All of Utah is abuzz regarding the case of Brianne Altice, the high school English teacher convicted last week of having sex with three of her male students. What we’re all buzzing about is the severity of the sentence: thirty years!
By contrast, Johnny Wall, a prominent pediatrician, will go to prison for just half as long for murdering his ex-wife—a crime that occurred just three doors down from where I live. So the question naturally arises: Is consensual sex between a woman of 34 and a boy of 17 twice as bad as murder? I should think not!
I mean, who among us hasn’t ever had a serious crush on a teacher? I know I have. Her name was Mrs. Herring, and she was my English teacher way back when I was in middle school. Mrs. Herring was older than I, but not that much older and not nearly as old as the dried-up prunes I’d had as teachers up until then. I was crazy about her; however, nothing ever came of it because Mrs. Herring wasn’t crazy about me. No, she was happily married to an ex-jock she’d met when she was in school. I’m guessing that he also drove a nice car.
Athletes and cars, that’s all teenaged girls are interested in. But older women are different—at least some of them. Older women, some of them, occasionally fall for boys, provided said boys are introverted and socially awkward. Think Timothy Bottoms in “The Last Picture Show.” Think John Kerr in “Tea and Sympathy.”
I’d been particularly moved by the romance between John Kerr and Deborah Kerr in the Vincent Minnelli film, which came out in the mid Nineteen Fifties—about the same time I fell madly in love with Mrs Herring. In the back of my mind I was always thinking and hoping that somewhere down the road she might take an interest in me. Toward that end, come graduation day, I presented Mrs. Herring with the scrapbook I’d been keeping—pictures and articles I’d written for my junior high school newsletter, for which she served as faculty advisor. My thinking was that on an unenchanted evening in the distant future she’d find herself lying in bed next to her hunky husband, feeling bored and unfulfilled. She’d retrieve my scrapbook from her nightstand and leaf through its pages. She’d think, “I wonder if that Menzies kid is of legal age yet?”
Through high school I remained shy and athletically challenged, although not nearly as spindly as before. Older women were the first to take notice. In particular, I remember a neighbor lady whose lawn I used to mow. “Richard,” she would cry from her patio porch, “It’s hot out. Why don’t you take off your shirt?”
That neighbor lady introduced me to another lady who ran a dog grooming parlor out of her home, which was up a nearby canyon, well off the main road. She, too, had a husband, but he wasn’t around the day she invited me to take a picture of her with her cocker spaniel. For the occasion she changed from her house dress into a formal black gown—not exactly ideal for cuddling a puppy but maybe just right for cuddling a randy young teenager?

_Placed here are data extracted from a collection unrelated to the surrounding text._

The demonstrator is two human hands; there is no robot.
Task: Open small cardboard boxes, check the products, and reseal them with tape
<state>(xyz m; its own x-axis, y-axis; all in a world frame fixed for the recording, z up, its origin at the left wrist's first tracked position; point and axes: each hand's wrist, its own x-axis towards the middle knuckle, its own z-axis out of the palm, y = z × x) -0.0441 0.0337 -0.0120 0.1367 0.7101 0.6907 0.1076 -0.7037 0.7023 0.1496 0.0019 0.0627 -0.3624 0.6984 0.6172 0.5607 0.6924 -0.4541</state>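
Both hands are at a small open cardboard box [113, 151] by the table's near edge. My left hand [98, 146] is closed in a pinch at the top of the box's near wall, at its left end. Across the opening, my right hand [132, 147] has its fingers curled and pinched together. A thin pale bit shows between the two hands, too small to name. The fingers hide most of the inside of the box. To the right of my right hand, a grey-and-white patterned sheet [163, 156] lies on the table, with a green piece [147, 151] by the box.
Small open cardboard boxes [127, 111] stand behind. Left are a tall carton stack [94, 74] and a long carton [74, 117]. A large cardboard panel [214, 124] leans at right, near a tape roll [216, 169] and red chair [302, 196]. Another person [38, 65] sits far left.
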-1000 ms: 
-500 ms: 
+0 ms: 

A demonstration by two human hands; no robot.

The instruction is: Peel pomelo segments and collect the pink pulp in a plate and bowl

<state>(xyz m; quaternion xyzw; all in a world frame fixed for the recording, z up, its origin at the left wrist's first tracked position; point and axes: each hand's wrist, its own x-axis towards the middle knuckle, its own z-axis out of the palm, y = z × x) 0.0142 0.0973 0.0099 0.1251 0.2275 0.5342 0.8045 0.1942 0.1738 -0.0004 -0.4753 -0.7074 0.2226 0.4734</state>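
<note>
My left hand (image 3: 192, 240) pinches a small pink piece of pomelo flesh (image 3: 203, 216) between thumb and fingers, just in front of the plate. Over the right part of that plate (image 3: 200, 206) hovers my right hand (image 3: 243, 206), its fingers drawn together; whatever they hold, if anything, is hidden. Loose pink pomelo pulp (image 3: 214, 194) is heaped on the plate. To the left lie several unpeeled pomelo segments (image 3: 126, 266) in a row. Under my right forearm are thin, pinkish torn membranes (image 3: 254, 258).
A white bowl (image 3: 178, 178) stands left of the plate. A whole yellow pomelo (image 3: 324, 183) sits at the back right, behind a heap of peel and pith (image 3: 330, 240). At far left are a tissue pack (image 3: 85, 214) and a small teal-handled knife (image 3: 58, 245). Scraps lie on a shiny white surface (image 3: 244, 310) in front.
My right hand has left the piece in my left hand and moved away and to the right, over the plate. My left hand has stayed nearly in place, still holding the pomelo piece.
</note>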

Who knows? I was far too focused on my camera to pick up on any of the standard signals. However, I’m not so slow on the uptake today. Nowadays, I know very well when someone is flirting with me. For instance, last weekend when I went shopping, the young woman who works at the birdseed store went all googly-eyed over my 43-year-old Volkswagen van. “Oh, it’s so cute!” she enthused. “I would just LOVE to go for a ride in it.”

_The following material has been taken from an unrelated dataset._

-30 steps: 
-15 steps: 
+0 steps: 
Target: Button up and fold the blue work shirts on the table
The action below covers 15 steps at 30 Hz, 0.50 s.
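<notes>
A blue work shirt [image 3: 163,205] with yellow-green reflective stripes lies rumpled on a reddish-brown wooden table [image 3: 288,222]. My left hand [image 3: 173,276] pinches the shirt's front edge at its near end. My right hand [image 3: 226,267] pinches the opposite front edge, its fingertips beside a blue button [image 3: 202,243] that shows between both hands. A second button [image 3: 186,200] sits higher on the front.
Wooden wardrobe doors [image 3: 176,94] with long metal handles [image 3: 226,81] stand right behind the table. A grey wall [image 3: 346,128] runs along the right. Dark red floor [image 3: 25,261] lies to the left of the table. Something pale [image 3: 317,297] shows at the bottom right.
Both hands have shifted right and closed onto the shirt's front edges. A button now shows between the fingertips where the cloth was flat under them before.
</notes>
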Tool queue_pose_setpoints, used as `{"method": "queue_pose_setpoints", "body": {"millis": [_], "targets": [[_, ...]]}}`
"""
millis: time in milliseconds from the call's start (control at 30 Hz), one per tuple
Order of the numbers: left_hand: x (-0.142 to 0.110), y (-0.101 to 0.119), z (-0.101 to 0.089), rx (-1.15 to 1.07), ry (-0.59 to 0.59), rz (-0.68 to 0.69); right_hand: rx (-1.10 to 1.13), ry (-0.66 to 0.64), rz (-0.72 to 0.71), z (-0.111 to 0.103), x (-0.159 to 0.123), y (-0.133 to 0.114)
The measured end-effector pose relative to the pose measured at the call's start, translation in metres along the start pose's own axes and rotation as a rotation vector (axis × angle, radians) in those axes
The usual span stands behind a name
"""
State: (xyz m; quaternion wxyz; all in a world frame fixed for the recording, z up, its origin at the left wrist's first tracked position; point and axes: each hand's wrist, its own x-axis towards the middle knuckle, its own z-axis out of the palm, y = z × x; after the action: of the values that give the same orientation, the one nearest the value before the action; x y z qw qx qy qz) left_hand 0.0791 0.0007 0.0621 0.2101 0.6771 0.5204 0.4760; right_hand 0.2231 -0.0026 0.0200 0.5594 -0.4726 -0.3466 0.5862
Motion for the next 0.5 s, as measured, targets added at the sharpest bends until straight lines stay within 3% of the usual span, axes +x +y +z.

So at long last I finally have wheels that appeal to the opposite sex.
“Do you realize how easy it would be for me to pick up young girls in my Volkswagen van?” I said to my fellow geezer Sam.
“Yes,” he replied, “but at your age, how do you suppose you’d keep ‘em satisfied?”
I have no idea what he’s talking about. What could possibly be more satisfying than driving around in a 43-year-old Volkswagen van?